El hombre de la carreta decide emprender su viaje, no sin antes despedirse de Maríe y otorgarle un fuerte abrazo.

--Espero puedan recuperarse –le dice con una voz serena, pero con tono fuerte.

--Estoy muy agradecida por tu ayuda –Maríe sonríe.

El recinto estaba pintado de blanco y su infraestructura estaba compuesta por una sala de espera con unas bancas de madera en la entrada, en donde la familia del paciente esperaba. Separada de esa sala, un puerta de roble, se encontraba el consultorio, tres habitaciones y un quirófano. Al final, la casa del médico. Por lo general, ellos decidían quedarse para poder atender cualquier emergencia en la ciudad. Contaba con un nutrido equipo de cuatro especialistas, tres enfermeras, un asistente médico y dos cirujanos. Todos con dones mágicos de curación.

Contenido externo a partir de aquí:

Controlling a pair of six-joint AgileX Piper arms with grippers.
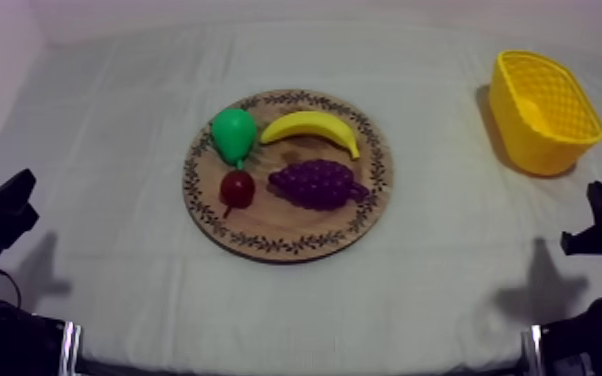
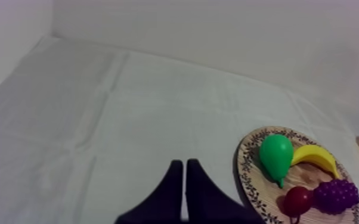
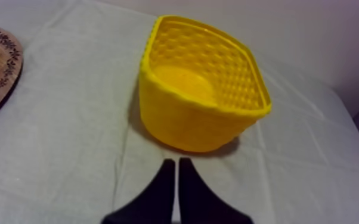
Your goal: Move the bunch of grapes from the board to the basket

A luz de vela, Maríe se calentaba un poco y dejaba secar su ropa. La camisa blanca de encaje tomo un tono gris con marrón, el bolso aún se conservaba. Aunque parte de sus notas se habían mojado. Las baletas le pesaban y los su balaca ya no contaba con el girasol.

Mientras observaba a los jóvenes que estaba de frente, Arnold coloca sus manos en la frente del muchacho.

--Oh amados dioses del gran más allá. Imploro por la vida de estos jóvenes, que puedan volver a abrir sus ojos y salir del vacío profundo del ensueño. –sus manos comenzaron a brillar con una luz blanca.

Las rojas heridas y las cortadas empezaron a cerrarse y el agua que había ingresado a la tráquea y que empezaba a imposibilitar la respiración de los muchachos comenzó a salir. El asistente contemplaba con admiración, como su mentor realizaba su profesión. La magia, una bendición de los dioses, con la que se puede crear vida y restaurarla. Al cabo de unos minutos, uno de ello abría los ojos. Marrón y azul, una particular característica, pero también rara, peculiar.

--¿Dónde me encuentro? –Pregunta el joven un poco asustado.

--Acabas de sufrir un accidente, te encontraron en el río. Una jovencita te trajo aquí.

--¿Un qué...? –Manifiesta con incredulidad y miedo.

--Mi nombre es Arnold, soy el médico y curandero de esta ciudad. Ya en un momento te daré salida, de manera que puedas encontrarte con ella.

El joven aún seguía estupefacto.

De repente como una punzada en las manos. Arnold experimentó una sensación de mareo, puso su mano en la frente de la muchacha, a quien ya estaba sacando el agua de sus pulmones. Cuando esta dejó de encender.

"¿Qué sucede? –Pregunta dentro de sí aquel médico."

Para fortuna el agua había abandonado los pulmones de la niña.

Maríe escucha como en la ciudad muchos empezaban a gritar. Al parecer la magia se había esfumado en Mistralis.